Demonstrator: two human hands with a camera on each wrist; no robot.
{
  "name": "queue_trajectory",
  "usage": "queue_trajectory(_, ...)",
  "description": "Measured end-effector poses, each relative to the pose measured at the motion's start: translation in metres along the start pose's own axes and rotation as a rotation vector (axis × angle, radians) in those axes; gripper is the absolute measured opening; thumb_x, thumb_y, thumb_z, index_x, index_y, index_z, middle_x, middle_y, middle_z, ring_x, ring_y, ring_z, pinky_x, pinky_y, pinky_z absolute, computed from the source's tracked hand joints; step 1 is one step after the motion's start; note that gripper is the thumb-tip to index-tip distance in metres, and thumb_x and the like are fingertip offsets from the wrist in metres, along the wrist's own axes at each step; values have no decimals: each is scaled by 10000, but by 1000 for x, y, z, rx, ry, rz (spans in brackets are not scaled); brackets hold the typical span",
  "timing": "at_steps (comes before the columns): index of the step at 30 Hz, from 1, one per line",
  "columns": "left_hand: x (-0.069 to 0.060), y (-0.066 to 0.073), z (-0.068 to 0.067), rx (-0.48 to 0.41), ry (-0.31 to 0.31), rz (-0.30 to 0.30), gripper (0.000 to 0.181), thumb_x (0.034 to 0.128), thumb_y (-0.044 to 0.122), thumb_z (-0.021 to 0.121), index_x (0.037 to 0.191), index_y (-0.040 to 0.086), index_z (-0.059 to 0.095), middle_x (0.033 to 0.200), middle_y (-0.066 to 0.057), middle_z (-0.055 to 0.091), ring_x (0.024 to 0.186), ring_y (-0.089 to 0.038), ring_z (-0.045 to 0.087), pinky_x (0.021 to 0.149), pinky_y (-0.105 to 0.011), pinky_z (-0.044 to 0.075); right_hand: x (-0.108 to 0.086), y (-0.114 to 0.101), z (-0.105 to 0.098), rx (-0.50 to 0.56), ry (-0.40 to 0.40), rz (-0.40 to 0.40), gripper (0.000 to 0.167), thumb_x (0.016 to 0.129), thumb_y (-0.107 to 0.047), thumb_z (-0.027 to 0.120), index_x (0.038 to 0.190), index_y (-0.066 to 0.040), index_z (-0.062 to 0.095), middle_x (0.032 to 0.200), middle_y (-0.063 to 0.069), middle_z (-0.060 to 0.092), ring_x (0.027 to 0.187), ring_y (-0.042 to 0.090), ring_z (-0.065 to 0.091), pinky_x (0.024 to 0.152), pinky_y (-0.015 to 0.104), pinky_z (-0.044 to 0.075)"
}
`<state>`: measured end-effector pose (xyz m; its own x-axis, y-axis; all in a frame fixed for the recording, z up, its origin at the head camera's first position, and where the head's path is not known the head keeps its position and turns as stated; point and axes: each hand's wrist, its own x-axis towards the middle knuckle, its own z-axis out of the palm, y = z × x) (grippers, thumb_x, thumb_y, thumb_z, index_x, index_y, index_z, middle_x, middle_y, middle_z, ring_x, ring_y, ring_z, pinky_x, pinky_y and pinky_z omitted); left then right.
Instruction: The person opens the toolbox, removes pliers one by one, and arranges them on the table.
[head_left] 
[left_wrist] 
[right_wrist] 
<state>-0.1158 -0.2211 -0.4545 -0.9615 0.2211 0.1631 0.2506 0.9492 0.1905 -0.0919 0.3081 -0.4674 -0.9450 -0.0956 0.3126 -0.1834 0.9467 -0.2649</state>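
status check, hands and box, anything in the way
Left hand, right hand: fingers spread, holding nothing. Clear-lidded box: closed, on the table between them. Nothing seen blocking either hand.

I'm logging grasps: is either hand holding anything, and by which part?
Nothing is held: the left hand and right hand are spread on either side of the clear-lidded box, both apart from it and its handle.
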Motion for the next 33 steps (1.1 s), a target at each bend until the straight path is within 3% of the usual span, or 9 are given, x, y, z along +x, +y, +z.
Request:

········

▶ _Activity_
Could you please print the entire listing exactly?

▶ _Answer area_
Demonstrator: two human hands with a camera on each wrist; no robot.
{
  "name": "queue_trajectory",
  "usage": "queue_trajectory(_, ...)",
  "description": "Measured end-effector poses, each relative to the pose measured at the motion's start: translation in metres along the start pose's own axes and rotation as a rotation vector (axis × angle, radians) in those axes; gripper is the absolute measured opening; thumb_x, thumb_y, thumb_z, index_x, index_y, index_z, middle_x, middle_y, middle_z, ring_x, ring_y, ring_z, pinky_x, pinky_y, pinky_z absolute, computed from the source's tracked hand joints; step 1 is one step after the motion's start; note that gripper is the thumb-tip to index-tip distance in metres, and thumb_x and the like are fingertip offsets from the wrist in metres, along the wrist's own axes at each step; values have no decimals: each is scaled by 10000, but by 1000 for x, y, z, rx, ry, rz (spans in brackets are not scaled); brackets hold the typical span",
  "timing": "at_steps (comes before the columns): index of the step at 30 Hz, from 1, one per line",
  "columns": "left_hand: x (-0.069 to 0.060), y (-0.066 to 0.073), z (-0.068 to 0.067), rx (-0.48 to 0.41), ry (-0.31 to 0.31), rz (-0.30 to 0.30), gripper (0.000 to 0.181), thumb_x (0.034 to 0.128), thumb_y (-0.044 to 0.122), thumb_z (-0.021 to 0.121), index_x (0.037 to 0.191), index_y (-0.040 to 0.086), index_z (-0.059 to 0.095), middle_x (0.033 to 0.200), middle_y (-0.066 to 0.057), middle_z (-0.055 to 0.091), ring_x (0.024 to 0.186), ring_y (-0.089 to 0.038), ring_z (-0.045 to 0.087), pinky_x (0.021 to 0.149), pinky_y (-0.105 to 0.011), pinky_z (-0.044 to 0.075); right_hand: x (-0.108 to 0.086), y (-0.114 to 0.101), z (-0.105 to 0.098), rx (-0.50 to 0.56), ry (-0.40 to 0.40), rz (-0.40 to 0.40), gripper (0.000 to 0.167), thumb_x (0.016 to 0.129), thumb_y (-0.107 to 0.047), thumb_z (-0.027 to 0.120), index_x (0.038 to 0.190), index_y (-0.066 to 0.040), index_z (-0.062 to 0.095), middle_x (0.032 to 0.200), middle_y (-0.063 to 0.069), middle_z (-0.060 to 0.092), ring_x (0.027 to 0.187), ring_y (-0.042 to 0.090), ring_z (-0.065 to 0.091), pinky_x (0.024 to 0.152), pinky_y (-0.015 to 0.104), pinky_z (-0.044 to 0.075)"
}
`<state>`: measured end-effector pose (xyz m; its own x-axis, y-axis; all in a frame fixed for the recording, z up, its origin at the head camera's first position, and where the head's path is not known the head keeps its position and turns as stated; point and axes: each hand's wrist, its own x-axis towards the middle knuckle, its own z-axis out of the palm, y = z × x) (grippers, thumb_x, thumb_y, thumb_z, index_x, index_y, index_z, middle_x, middle_y, middle_z, ring_x, ring_y, ring_z, pinky_x, pinky_y and pinky_z omitted); left then right.
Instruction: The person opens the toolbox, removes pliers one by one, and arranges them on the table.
[head_left] 
[left_wrist] 
[right_wrist] 
<state>-0.1158 -0.2211 -0.4545 -0.9615 0.2211 0.1631 0.2506 0.9492 0.1905 -0.0919 0.3081 -0.4674 -0.9450 -0.0956 0.3126 -0.1834 0.9467 -0.2649</state>
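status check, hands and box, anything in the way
Left hand, right hand: fingers spread, holding nothing. Clear-lidded box: closed, on the table between them. Nothing seen blocking either hand.

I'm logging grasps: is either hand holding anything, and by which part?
Nothing is held: the left hand and right hand are spread on either side of the clear-lidded box, both apart from it and its handle.
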Motion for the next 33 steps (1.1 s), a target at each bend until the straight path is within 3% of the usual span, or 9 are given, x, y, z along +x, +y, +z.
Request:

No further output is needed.